**ACTIVITY**. Go through the entries, filter for the word "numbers", and copy every line that has it.

Dataset items:
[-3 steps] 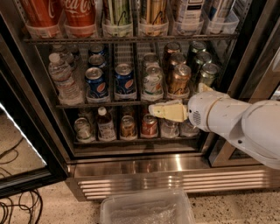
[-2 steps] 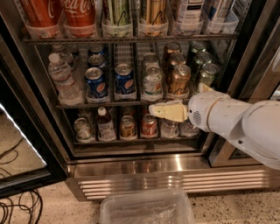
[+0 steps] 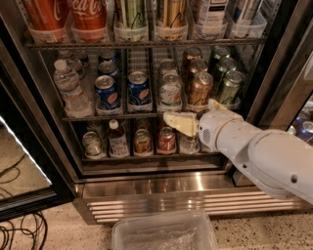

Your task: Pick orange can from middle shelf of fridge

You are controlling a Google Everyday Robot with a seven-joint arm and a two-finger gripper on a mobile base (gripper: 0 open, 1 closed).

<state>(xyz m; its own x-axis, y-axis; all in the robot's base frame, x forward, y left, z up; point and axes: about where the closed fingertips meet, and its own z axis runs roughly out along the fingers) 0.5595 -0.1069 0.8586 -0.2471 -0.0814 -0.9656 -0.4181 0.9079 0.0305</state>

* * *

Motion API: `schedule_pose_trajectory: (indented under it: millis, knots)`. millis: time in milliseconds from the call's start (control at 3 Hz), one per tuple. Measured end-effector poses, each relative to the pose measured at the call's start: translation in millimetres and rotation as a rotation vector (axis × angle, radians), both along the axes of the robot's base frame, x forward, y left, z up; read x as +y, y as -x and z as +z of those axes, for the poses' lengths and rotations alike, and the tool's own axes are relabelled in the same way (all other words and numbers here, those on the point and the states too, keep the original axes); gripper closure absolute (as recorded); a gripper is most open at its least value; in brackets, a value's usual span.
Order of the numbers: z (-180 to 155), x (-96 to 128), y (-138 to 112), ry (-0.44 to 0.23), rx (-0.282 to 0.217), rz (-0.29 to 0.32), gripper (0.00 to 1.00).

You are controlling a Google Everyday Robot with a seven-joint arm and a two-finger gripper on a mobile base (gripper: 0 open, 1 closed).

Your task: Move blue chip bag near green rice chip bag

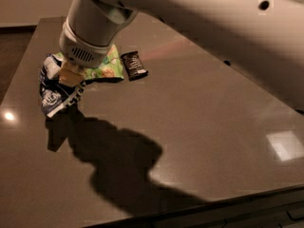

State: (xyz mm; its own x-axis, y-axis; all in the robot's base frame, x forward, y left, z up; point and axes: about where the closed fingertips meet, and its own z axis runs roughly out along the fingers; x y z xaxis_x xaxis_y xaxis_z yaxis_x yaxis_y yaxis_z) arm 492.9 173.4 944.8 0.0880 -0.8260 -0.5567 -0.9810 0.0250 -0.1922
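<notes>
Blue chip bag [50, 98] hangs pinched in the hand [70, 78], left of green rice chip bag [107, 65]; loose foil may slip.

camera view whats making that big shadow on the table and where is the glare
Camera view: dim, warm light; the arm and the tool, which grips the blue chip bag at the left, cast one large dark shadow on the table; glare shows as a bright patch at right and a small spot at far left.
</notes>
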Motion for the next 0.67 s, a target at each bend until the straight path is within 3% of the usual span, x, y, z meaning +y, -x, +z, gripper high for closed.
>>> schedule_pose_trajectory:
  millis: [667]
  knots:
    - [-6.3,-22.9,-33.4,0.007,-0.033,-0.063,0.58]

**SOLUTION TO THE EXERCISE**.
Motion API: `schedule_pose_trajectory: (indented under it: millis, knots)`. millis: time in milliseconds from the call's start (control at 3 Hz), one per tuple. Measured end-effector poses, each relative to the pose measured at the call's start: translation in millimetres and rotation as a rotation vector (axis × angle, radians), both along the axes of the robot's base frame, x forward, y left, z up; read x as +y, y as -x and z as +z of those axes, for the poses' lengths and rotations alike, and the tool's own axes are relabelled in the same way (all other words and numbers here, those on the point and the states too, keep the original axes); gripper closure absolute (as recorded); a gripper is most open at its least value; in brackets, a value's usual span.
Order of the numbers: z (-180 to 155), x (-96 to 128), y (-138 to 112), ry (-0.44 to 0.23), rx (-0.282 to 0.217), rz (-0.29 to 0.32), gripper (0.00 to 1.00).

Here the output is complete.